Fabric Sensing of Intrinsic Hand Muscle Activity
Katelyn Lee, Runsheng Wang, Ava Chen, Lauren Winterbottom, Ho Man Colman Leung, Lisa Maria DiSalvo, Iris Xu, Jingxi Xu, Dawn M. Nilsen, Joel Stein, Xia Zhou, Matei Ciocarlie
TL;DR
This work tackles the challenge of inferring user intent for hand-assisted wearable robotics by targeting intrinsic hand muscles, which are often under-sensed by traditional forearm sEMG. It introduces a textile, three-channel sleeve that records sEMG from the thenar eminence and evaluates its ability to detect thumb movements and support open/close gesture classification, alongside a forearm armband for comparison. Key findings show that intrinsic-thumb activity yields large, distinguishable EMG signals (especially for thumb abduction) and can achieve competitive intent inference when fused with extrinsic sensing; performance is strong in healthy participants but more limited in a single stroke participant, highlighting the potential and current limitations for clinical translation. Overall, the textile-sensor approach offers a low-cost, non-obtrusive sensing modality for wearable hand robotics and rehabilitation, enabling improved intent inference and potentially better therapy outcomes.
Abstract
Wearable robotics have the capacity to assist stroke survivors in assisting and rehabilitating hand function.

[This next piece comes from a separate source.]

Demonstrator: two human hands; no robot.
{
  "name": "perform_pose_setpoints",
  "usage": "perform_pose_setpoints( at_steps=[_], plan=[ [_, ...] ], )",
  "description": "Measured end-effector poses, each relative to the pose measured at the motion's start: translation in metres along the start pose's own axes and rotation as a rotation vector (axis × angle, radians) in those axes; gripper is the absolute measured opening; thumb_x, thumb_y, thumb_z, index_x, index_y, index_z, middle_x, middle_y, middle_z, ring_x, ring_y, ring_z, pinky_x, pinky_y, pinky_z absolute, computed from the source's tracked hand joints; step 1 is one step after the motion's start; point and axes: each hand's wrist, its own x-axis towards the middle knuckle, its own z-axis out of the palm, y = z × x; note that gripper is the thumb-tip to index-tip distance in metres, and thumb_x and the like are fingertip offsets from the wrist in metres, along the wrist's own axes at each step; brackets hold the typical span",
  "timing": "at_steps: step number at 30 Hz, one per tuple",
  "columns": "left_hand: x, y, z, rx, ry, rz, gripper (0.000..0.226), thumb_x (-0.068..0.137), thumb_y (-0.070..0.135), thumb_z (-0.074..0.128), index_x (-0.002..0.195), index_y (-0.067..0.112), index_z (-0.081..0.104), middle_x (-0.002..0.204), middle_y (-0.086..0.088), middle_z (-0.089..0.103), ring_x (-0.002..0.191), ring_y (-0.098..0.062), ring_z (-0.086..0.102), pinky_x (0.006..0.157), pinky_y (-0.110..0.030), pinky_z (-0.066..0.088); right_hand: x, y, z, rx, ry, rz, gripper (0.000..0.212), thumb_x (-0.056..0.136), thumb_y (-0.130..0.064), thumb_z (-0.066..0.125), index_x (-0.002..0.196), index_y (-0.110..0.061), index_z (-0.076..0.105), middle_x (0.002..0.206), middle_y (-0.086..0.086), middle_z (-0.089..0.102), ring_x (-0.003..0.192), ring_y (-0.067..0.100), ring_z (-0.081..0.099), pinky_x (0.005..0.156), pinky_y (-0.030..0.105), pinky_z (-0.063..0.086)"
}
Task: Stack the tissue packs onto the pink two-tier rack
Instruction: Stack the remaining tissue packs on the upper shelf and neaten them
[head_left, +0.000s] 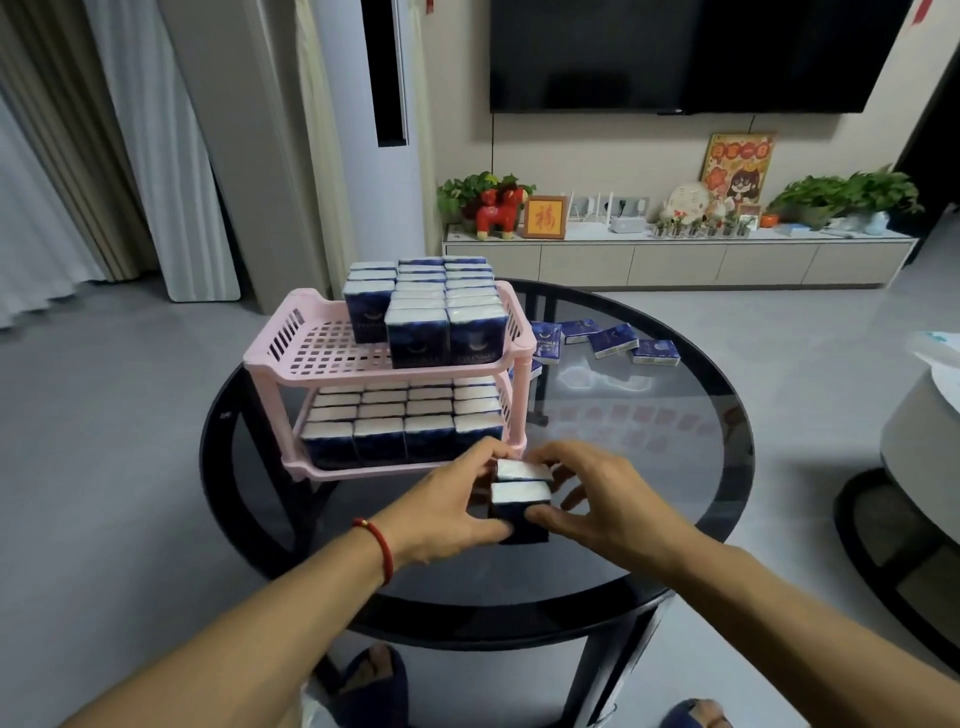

Many devices that use surface electromyographic (sEMG) for control rely on extrinsic muscle signals, since sEMG sensors are relatively easy to place on the forearm without interfering with hand activity. In this work, we target the intrinsic muscles of the thumb, which are superficial to the skin and thus potentially more accessible via sEMG sensing. However, traditional, rigid electrodes can not be placed on the hand without adding bulk and affecting hand functionality. We thus present a novel sensing sleeve that uses textile electrodes to measure sEMG activity of intrinsic thumb muscles. We evaluate the sleeve's performance on detecting thumb movements and muscle activity during both isolated and isometric muscle contractions of the thumb and fingers. This work highlights the potential of textile-based sensors as a low-cost, lightweight, and non-obtrusive alternative to conventional sEMG sensors for wearable robotics.